Results included in the Consultant Outcomes Publication (COP) are based on National Clinical Audit data.

Across all 13 specialties, the data will cover around 5,000 surgeons – up from around 4,000 last year – and show whether clinical outcomes for each consultant are within expected limits.

The overall results are expected to reassure patients, with mortality rates for almost all surgeons being within the expected range.

Additionally, as well as the mortality results which formed the basis of last year’s publication, a number of other useful outcome indicators have been added by many specialties, including length of hospital stay and readmission rates.

The data is published in a patient-friendly format on MyNHS, the dedicated transparency area within the NHS Choices website, where patients and professionals alike can compare the performance of their local hospital, their care services and their local authority in a simple format.

The data has been published today to mark the formal launch of the MyNHS site.

As in 2013, the website continues to contain key information with links to relevant specialist societies for more detailed information.

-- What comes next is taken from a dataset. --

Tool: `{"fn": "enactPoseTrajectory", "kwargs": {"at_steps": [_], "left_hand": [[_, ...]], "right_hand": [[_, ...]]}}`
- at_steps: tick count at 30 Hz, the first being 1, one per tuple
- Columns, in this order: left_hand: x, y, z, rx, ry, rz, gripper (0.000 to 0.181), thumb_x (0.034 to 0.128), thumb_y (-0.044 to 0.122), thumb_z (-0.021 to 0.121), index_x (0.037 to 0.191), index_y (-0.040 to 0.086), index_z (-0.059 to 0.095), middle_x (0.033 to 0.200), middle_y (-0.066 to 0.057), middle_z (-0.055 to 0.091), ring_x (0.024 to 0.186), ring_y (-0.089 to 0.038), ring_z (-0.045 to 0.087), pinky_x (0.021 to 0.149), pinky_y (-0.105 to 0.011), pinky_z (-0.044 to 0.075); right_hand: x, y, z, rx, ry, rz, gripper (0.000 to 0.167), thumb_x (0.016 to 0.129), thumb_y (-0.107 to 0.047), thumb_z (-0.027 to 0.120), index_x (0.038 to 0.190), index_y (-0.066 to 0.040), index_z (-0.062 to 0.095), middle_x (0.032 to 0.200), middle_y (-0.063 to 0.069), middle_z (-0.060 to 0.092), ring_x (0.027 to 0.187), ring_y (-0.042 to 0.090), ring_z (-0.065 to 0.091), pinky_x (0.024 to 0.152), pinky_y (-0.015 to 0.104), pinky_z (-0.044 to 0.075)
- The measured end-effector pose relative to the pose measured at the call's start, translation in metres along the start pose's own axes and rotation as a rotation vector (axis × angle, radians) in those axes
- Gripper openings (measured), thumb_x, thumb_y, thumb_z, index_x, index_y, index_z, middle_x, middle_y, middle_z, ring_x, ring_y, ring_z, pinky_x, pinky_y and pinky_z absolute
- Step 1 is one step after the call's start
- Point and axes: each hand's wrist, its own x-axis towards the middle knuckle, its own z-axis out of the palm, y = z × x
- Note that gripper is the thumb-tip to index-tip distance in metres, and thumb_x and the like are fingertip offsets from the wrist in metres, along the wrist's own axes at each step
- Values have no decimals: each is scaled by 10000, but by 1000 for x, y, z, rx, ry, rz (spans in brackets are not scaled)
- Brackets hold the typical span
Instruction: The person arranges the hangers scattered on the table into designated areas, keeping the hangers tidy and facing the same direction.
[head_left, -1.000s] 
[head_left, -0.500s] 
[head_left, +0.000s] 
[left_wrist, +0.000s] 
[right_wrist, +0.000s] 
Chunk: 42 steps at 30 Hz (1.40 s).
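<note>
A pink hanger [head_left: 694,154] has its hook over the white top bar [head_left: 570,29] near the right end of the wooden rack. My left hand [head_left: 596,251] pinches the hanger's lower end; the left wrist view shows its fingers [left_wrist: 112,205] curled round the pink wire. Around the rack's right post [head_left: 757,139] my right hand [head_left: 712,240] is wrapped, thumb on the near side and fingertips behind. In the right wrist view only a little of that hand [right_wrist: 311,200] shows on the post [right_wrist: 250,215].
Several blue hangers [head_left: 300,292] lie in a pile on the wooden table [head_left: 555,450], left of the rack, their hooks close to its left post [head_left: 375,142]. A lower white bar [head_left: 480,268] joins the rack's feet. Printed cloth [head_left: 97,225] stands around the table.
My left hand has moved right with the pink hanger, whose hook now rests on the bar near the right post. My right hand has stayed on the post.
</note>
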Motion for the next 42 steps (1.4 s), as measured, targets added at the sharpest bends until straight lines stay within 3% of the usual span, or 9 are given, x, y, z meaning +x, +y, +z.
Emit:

In addition, users can now search the data in the same way they would a hospital on NHS Choices, such as by a consultant’s name, hospital or location.

The publication of outcomes data began in 2006 and was led by Professor Sir Bruce Keogh, NHS England’s National Medical Director, who pioneered the scheme with publication of the mortality rates of cardiac surgeons.

Work to compile the data has again been led by the Healthcare Quality Improvement Partnership (HQIP), which manages the National Clinical Audit programme on behalf of NHS England.

Professor Sir Bruce Keogh said: “This represents another major step forward on the transparency journey. It will help drive up standards, and we are committed to expanding publication into other areas.

“The results demonstrate that surgery in this country is as good as anywhere in the western world and, in some specialities, it is better. The surgical community in this country deserves a great deal of credit for being a world leader in this area.”

HQIP Outcomes Publication Director, Professor Ben Bridgewater, a practising cardiac surgeon, said: “By adding more specialties, more indicators and much greater functionality on NHS Choices, we are providing patients and relatives with a much fuller picture and greater reassurance about the care they are likely to receive. This is just one part of a broader information landscape, but a vital one.”

Sir Bruce and Secretary of State for Health, Jeremy Hunt, have agreed that as part of extending the transparency programme and gaining a deeper understanding of cancer treatment throughout the country, next year NHS England will publish the one-year and five-year survival rates for individual hospitals for the four commonest cancers – lung, breast, bowel and prostate. These cancers account for 50 per cent of all cancers in England.